Así lo hizo el policía. Después de etiquetar la bolsa, Delmas arrojó los últimos restos en uno de los cubos alineados junto a la pared y se quitó los guantes con un sonoro chasquido.
—Hemos terminado. No hay duda: fue la asfixia mecánica, y por lo tanto el ahorcamiento, lo que causó la muerte de Grimm. Voy a mandar estas muestras al laboratorio de la gendarmería de Rosny-sous-Bois, tal como ha solicitado la capitana Ziegler.
—¿Qué posibilidades hay, según usted, de que dos brutos cortos de entendederas hubieran preparado todo ese montaje?
—No me gusta hacer esa clase de evaluaciones —contestó el forense, mirando fijamente a Espérandieu—. Lo de las hipótesis les corresponde hacerlo a ustedes. ¿Qué clase de brutos?
—Unos vigilantes.
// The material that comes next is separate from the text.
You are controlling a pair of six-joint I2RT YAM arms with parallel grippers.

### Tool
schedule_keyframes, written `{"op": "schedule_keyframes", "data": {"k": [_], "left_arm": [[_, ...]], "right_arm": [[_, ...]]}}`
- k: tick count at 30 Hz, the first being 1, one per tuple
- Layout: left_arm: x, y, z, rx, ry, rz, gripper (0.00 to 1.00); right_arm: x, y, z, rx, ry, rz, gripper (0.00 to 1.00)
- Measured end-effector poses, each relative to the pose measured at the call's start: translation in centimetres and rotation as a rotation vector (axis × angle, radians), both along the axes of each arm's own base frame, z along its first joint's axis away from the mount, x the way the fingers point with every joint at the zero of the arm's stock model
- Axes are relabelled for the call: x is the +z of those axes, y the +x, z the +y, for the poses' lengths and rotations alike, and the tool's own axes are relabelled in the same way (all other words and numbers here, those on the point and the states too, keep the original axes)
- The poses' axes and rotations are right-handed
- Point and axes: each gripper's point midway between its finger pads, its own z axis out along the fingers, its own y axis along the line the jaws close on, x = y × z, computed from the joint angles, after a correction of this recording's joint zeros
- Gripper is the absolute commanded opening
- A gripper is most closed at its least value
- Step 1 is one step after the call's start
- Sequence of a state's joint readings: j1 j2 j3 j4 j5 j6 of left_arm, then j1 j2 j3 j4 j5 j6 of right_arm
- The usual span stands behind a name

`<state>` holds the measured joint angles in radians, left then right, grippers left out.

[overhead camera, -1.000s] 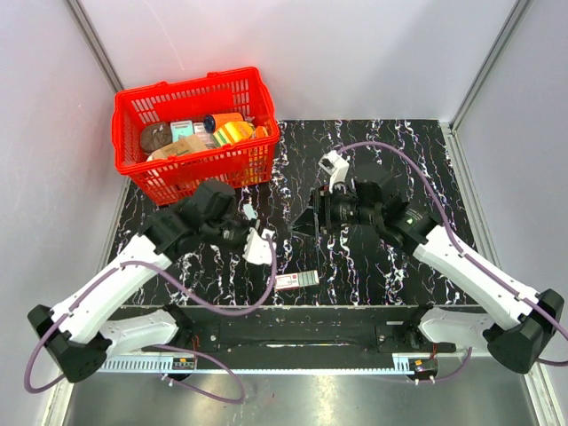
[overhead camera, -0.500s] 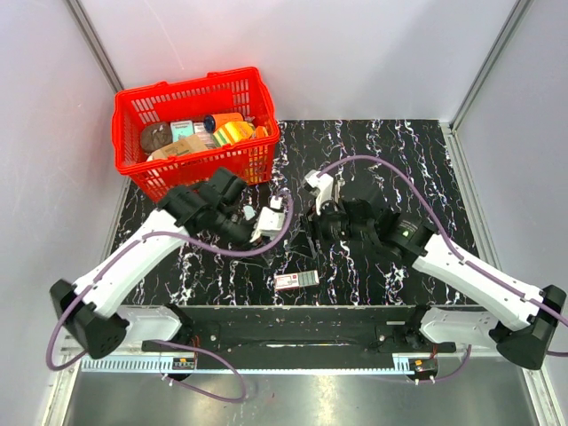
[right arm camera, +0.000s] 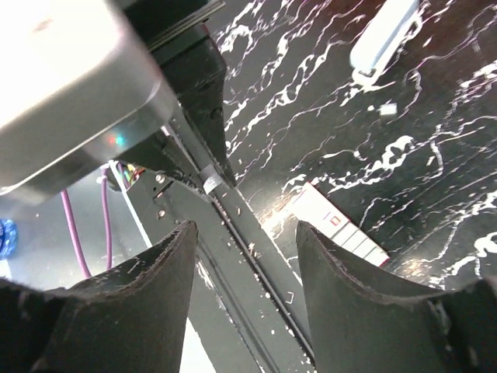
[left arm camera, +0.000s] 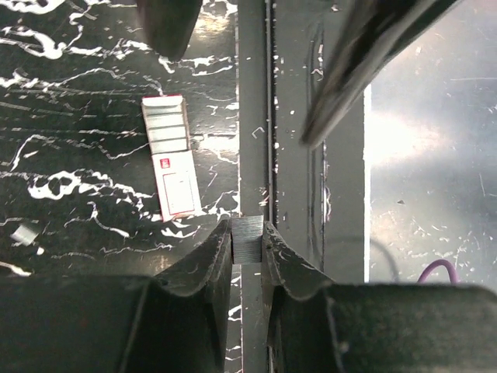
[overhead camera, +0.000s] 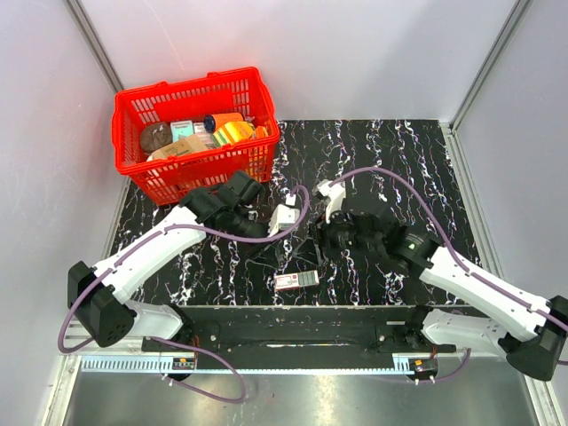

Unos tipos a los que ya habían condenado por golpes y lesiones y por tráficos de poca monta. Cretinos sin imaginación que tienen encefalograma casi plano y un exceso de hormonas masculinas.
—Si son tal como los describe, yo diría que las mismas posibilidades que hay de que todos los cretinos machistas de este país comprendan algún día que los coches son más peligrosos que las armas de fuego. Aunque, repito, les corresponde a ustedes sacar las conclusiones.
* * *
Había nevado mucho y por ello tenían la impresión de estar adentrándose en el corazón de una confitería gigante. Una tupida vegetación obstruía la vista del fondo del valle; el invierno lo había transformado, como por efecto de una varita mágica, en una red de telarañas de escarcha. Servaz las imaginó como si fueran corales de hielo, en las profundidades de un océano congelado. El río discurría flanqueado de dos burletes de nieve.
Excavada en la misma roca y bordeada de un sólido parapeto, la carretera seguía el relieve de la montaña. Era tan estrecha que Servaz se preguntó que harían si se cruzaran con un camión.
A la salida del enésimo túnel, Ziegler aflojó la marcha y atravesó la calzada para aparcar junto a la barandilla, en un espacio que formaba una especie de saliente por encima de la helada vegetación.
—¿Qué ocurre? —preguntó Confiant.
Sin responder, ella abrió la puerta y bajó. Luego se acercó al borde, seguida de los demás.
—Miren —dijo.
Dirigiendo la mirada adonde indicaba, descubrieron los edificios a lo lejos.
—¡Uf! ¡Es siniestro! —exclamó Propp—. Parece una prisión medieval.
En tanto que la parte del valle donde se encontraban quedaba inmersa en la azulada sombra de la montaña, los edificios de arriba estaban inundados de una luz matinal amarilla que descendía de las cumbres a la manera de un glaciar. Se trataba de un sitio increíblemente solitario y salvaje, pero también de una hermosura que dejó mudo a Servaz. Observando el mismo estilo de arquitectura ciclópea que había descubierto en la central, se preguntó a qué uso podían haber estado destinados aquellos edificios antes de convertirse en el Instituto Wargnier. Era evidente que databan de la misma gloriosa época que la central, una época en la que se construían murallas y estructuras que debían durar siglos, en la que la ambición del trabajo bien hecho primaba sobre el afán de rentabilidad inmediata, en la que se valoraban las empresas no por sus balances de cuentas sino por la grandeza de sus realizaciones.